ŞEHRİMİZİ EN İYİ ŞEKİLDE TEMSİL EDEN

OKYAR’I BAŞKAN ÇOBAN DA ÖDÜLLENDİRMELİ

Haberleri okuduğumda nasıl mutlu olduğumu ve gurur duyduğumu anlatamam. Rüştü, çok yakından tanıdığım bir gönül adamı ve Afyon sevdalısıdır. Aldığı bu ödül ne ilktir ne de sonuncusu olacaktır. Bugüne kadar defalarca benzeri ödülleri almış olan Rüştü Okyar bundan sonra da ödüller alacak başlıktaki gibi ödüle doymayacaktır.

Rüştünün aldığı bu son ödül nedeniyle mutlu olduğumu, gurur duyduğumu ifade etmiştim. Aslında bu duygularım bireyselliği ifade etmiyor, duygularım Afyon’umuzun insanları adınadır. Önemli sanatçıların bulunduğu bir yarışmada birinci olmak, tüm Afyon adına gurur vericidir. Bana göre şehrimizi en iyi şekilde temsil eden Rüştü Okyar’ın Belediye Başkanımız Sayın Burhanettin Çoban tarafından da ödüllendirilmesi gerekir diye düşünüyorum. Teşekkürler sevgili dostum, arkadaşım Rüştü Okyar. Benzer başarılarının artarak devam edeceğini düşünüyorum. İyi ki varsın.

TÜTÜNCÜLER İSYANDAYMIŞ !

Son günlerde, TV kanallarını bir haber sürekli meşgul eder oldu. Neymiş efendim, tütüncüler tütünlerini kendileri kıyıp parçalayıp satmalılarmış! Devlet buna müsaade etmeliymiş, şimdiki izinsiz tütün satanlara öngörülen cezalar kaldırılmalıymış. Yok yahu! Başka bir isteğiniz var mı? Köşemde kaç kez yazdığımı hatırlamıyorum, Afyon’da yerden mantar biter gibi türeyen ve 12-14 yaşlarındaki öğrencilere tane ile sarılmış, hazırlanmış sigara satan tütüncülerin bir nizam, intizam ve disiplin altına alınmalarını önermiştim. Ancak bir gelişme olmadı. Daha düne kadar şehir merkezinde açık, ham ve işlenmemiş tütün, hazır sarılmış içime hazır sigara satan tütüncülerin sayıları daha çok arttı ve şehrin kenar semtlerine kadar yayıldılar. Tütün ve mamulleri ile ilgili kanun 18 yaş altındaki gençlere tekel mamullerinin satışını yasaklarken, bu açıkta tütün ve işlenmemiş tütün ile sigara satanlara müsaade edilmesi ise sorgulanması gereken bir durumdur.
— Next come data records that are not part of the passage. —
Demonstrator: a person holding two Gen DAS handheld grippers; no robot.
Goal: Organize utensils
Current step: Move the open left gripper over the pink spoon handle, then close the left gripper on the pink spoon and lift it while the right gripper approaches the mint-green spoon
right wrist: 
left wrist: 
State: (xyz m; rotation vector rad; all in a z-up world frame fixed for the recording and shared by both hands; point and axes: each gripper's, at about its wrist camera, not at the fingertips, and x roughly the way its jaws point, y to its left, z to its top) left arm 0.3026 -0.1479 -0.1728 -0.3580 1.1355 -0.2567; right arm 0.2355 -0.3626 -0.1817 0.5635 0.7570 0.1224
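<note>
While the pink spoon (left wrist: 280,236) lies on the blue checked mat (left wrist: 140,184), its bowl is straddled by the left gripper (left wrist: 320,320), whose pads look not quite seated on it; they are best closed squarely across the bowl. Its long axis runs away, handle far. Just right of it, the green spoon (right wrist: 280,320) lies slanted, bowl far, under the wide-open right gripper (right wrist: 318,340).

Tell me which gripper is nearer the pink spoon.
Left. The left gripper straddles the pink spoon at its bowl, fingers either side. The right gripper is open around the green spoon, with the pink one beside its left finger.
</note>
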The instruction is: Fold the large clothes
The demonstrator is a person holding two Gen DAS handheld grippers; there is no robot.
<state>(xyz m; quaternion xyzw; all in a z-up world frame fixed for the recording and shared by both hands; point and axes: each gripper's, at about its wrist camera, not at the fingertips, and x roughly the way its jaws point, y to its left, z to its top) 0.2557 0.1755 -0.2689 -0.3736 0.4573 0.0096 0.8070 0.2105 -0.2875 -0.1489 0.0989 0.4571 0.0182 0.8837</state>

Bugün ortaokul öğrencileri bile bu tütüncülerden adet ile sigara alıp tüketmektedirler. Bütün bunlar yetmiyormuş gibi bir de şimdi Adıyamanlı tütün üreticileri “Devletimiz bize müsaade etsin. Bizler kendi tütünümüzü kendimiz işleyelim ve satalım” diyorlar. Zaten satıyorsunuz ya… Daha ne istiyorsunuz? Yetmiyor mu zehirlediğiniz gençler?